GPU Server #

服务器硬件配置 #

GPU: Nvidia 4090 24G显存 x 4 或 Nvidia A6000 48G缓存 x 2 或更高
CPU: Intel Xeon Gold 6300 (3rd Gen) x 2
内存: 8*16GB DDR4 3200, 128GB
硬盘: 1TB SSD x 3 (Raid 5)

服务器部署 #

操作系统: Ubuntu 24.04 ‘Noble Numbat’ (LTS)

安装NVIDIA Driver #

NVIDIA Driver >= 525.105.17

检查和卸载旧版本驱动 #

检查已安装的NVIDIA驱动版本和CUDA版本，并根据需要卸载旧版本。

输入以下命令来检查当前安装的 NVIDIA 驱动版本：

1nvidia-smi

此命令将输出一些关于NVIDIA GPU的信息，包括安装的驱动版本。查看输出中的"Driver Version"和"CUDA Version"。

注: 也可使用cat /proc/driver/nvidia/version查看驱动版本。

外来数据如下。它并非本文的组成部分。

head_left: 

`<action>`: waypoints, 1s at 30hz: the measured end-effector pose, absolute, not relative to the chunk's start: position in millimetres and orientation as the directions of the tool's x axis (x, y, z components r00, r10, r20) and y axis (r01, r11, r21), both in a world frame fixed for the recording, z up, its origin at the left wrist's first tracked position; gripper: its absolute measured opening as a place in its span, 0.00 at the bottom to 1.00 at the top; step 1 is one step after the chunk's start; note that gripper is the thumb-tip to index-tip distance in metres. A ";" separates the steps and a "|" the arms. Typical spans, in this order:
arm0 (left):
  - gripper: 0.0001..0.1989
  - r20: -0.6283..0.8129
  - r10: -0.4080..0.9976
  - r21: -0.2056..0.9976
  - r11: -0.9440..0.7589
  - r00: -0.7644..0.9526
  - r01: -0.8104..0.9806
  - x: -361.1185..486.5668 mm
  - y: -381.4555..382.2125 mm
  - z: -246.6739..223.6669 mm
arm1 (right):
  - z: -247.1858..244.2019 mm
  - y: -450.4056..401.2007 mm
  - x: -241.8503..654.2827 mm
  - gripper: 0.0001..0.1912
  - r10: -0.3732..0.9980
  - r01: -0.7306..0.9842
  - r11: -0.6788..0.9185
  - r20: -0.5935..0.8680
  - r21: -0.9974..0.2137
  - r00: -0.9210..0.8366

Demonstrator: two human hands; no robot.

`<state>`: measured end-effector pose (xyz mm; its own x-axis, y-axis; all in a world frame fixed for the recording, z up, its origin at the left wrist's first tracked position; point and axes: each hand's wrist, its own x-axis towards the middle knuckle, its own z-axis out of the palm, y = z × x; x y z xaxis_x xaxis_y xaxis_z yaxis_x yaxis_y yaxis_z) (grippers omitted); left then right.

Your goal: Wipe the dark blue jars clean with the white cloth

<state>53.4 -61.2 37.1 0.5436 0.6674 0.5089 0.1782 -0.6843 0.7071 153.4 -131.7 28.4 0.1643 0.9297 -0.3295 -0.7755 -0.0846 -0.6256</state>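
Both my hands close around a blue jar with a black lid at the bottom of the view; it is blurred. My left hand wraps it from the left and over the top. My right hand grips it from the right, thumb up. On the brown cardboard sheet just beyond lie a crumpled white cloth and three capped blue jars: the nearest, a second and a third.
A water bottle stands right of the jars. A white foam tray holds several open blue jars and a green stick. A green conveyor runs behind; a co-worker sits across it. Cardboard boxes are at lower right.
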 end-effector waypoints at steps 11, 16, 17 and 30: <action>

如果需要卸载旧版本(驱动版本和CUDA版本不满足要求时)，可以使用下面的命令卸载：

1sudo apt purge nvidia-*

提示
为了确保卸载干净，可使用下面命令进行搜索：
1apt list --installed | grep nvidia
使用下面命令进行卸载：
1apt purge nvidia-*
2apt purge libnvidia-*
3apt purge linux-objects-nvidia*
4apt purge linux-signatures-nvidia*
5apt purge ubuntu-drivers-common
6apt autoremove

卸载后需要重启服务器：

1sudo reboot

安装前准备 #

首先更新系统，主要是更新系统包列表和系统本身，，确保所有的依赖都是最新的。

1sudo apt update
2sudo apt upgrade

安装编译程序所需的基本工具:

1sudo apt install build-essential

接下来禁用Nouveau驱动。

Disable Nouveau 参考这里。

Ubuntu默认使用Nouveau驱动程序来支持NVIDIA的显卡。在安装官方NVIDIA驱动前，需要禁用Nouveau驱动。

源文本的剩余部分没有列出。